§ **Work task**: Find the line containing "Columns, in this" in the entries below. Restate it and each line after it, word for word, up to and including the line containing "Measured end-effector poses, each".

§ **Record excerpts**:
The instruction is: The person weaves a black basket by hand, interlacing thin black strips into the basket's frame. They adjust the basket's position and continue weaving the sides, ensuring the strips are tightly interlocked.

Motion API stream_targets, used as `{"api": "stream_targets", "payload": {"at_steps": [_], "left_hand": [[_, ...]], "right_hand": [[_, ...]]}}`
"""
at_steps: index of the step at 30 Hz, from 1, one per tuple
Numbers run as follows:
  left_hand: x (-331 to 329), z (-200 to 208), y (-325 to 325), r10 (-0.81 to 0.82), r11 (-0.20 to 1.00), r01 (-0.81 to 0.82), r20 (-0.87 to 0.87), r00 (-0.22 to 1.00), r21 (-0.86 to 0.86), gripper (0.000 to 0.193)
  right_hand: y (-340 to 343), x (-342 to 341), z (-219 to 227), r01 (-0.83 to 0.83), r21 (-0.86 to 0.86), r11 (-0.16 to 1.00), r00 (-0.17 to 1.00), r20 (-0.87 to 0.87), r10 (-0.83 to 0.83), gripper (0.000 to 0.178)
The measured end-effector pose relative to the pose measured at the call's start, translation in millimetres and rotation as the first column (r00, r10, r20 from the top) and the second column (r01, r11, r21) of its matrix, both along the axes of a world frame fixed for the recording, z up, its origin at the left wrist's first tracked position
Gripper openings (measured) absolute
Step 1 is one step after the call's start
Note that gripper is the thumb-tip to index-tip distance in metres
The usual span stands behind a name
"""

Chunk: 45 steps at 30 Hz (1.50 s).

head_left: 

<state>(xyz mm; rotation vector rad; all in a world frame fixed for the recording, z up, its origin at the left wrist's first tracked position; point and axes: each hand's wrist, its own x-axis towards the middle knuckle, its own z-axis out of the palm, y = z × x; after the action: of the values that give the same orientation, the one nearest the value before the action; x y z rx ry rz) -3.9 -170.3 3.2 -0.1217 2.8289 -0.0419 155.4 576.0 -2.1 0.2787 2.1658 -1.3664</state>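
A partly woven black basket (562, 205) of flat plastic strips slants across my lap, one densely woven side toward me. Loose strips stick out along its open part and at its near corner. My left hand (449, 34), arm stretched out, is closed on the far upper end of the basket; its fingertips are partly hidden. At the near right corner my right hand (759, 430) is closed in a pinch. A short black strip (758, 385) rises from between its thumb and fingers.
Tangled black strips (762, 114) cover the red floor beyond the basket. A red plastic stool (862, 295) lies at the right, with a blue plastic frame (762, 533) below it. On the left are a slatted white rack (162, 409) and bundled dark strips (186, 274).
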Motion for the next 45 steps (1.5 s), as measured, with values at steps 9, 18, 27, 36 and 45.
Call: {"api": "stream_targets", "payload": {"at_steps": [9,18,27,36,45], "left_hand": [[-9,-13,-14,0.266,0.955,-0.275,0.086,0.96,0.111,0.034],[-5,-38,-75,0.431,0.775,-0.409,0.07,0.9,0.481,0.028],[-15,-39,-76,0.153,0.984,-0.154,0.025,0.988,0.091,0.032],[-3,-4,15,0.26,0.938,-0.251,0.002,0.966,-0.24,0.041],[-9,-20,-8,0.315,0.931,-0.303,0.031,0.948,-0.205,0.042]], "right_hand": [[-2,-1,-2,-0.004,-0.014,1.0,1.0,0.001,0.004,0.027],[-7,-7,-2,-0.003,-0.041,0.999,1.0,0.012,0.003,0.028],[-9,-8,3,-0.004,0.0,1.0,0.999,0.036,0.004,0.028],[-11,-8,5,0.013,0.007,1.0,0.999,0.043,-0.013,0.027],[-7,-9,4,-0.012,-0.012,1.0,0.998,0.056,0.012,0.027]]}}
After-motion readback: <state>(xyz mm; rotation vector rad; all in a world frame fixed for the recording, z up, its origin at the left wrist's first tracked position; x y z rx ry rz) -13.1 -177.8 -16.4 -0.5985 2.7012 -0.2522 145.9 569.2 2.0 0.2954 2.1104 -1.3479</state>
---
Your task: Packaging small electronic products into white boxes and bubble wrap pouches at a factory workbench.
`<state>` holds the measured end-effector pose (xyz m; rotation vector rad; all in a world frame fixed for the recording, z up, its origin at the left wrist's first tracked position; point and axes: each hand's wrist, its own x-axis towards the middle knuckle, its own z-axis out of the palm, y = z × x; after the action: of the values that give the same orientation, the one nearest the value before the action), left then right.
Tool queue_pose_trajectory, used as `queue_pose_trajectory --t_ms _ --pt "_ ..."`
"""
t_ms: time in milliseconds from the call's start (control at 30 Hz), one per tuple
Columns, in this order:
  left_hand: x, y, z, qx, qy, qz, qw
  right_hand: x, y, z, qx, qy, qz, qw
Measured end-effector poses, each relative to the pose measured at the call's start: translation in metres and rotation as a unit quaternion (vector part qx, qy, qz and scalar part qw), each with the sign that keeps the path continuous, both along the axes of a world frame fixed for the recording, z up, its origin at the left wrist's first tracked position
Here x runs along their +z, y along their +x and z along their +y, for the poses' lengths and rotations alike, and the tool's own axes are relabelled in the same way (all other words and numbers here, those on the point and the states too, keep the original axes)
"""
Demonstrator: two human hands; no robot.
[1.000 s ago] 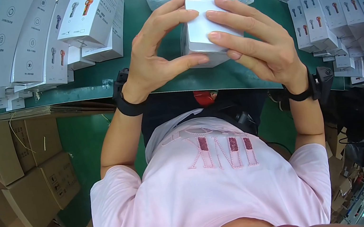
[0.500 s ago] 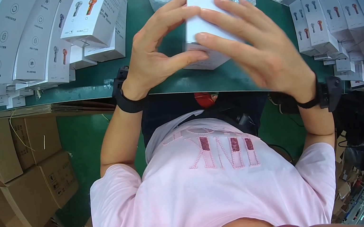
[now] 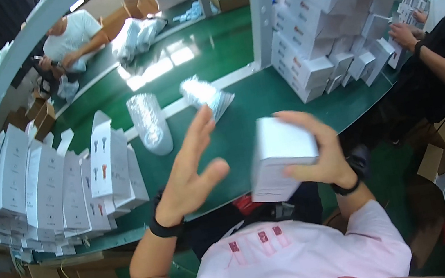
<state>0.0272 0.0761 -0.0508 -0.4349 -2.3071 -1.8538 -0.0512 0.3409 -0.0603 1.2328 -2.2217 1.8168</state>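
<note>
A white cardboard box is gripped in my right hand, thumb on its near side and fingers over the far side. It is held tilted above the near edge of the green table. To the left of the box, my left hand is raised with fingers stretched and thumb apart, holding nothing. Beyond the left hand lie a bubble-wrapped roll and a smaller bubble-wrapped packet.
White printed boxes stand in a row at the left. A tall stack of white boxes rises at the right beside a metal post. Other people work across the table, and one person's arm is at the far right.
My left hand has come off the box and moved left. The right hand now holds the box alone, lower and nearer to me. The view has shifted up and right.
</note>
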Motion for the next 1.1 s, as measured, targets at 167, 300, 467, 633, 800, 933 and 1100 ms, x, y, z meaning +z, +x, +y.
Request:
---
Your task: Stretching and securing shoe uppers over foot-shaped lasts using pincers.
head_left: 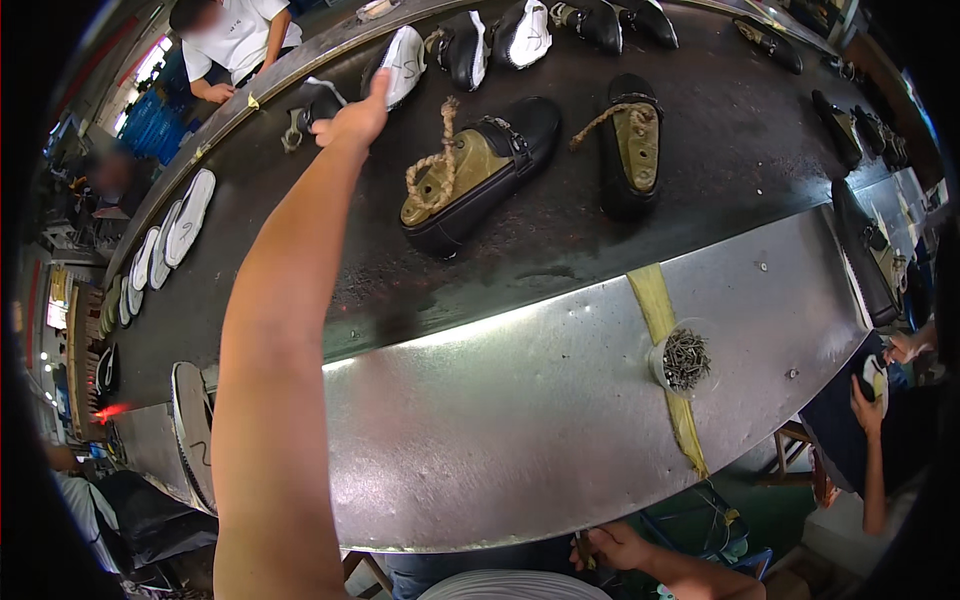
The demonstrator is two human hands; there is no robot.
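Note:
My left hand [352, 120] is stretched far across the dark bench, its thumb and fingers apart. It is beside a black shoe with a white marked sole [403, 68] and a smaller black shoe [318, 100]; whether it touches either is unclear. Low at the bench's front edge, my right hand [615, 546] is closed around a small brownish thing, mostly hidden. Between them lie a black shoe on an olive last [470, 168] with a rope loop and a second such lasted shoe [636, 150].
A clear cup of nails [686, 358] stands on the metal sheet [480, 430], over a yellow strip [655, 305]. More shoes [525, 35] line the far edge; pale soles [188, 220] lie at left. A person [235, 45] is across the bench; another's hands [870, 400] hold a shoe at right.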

§ **Result of this exercise**:
Columns, in this order:
  left_hand: x, y, z, qx, qy, qz, qw
  right_hand: x, y, z, qx, qy, qz, qw
Measured end-effector poses, each relative to the pose measured at the call's start: translation in metres and rotation as a unit quaternion (vector part qx, qy, qz and scalar part qw), each with the sign that keeps the path continuous, both along the axes of a world frame fixed for the recording, z up, its origin at the left wrist's first tracked position

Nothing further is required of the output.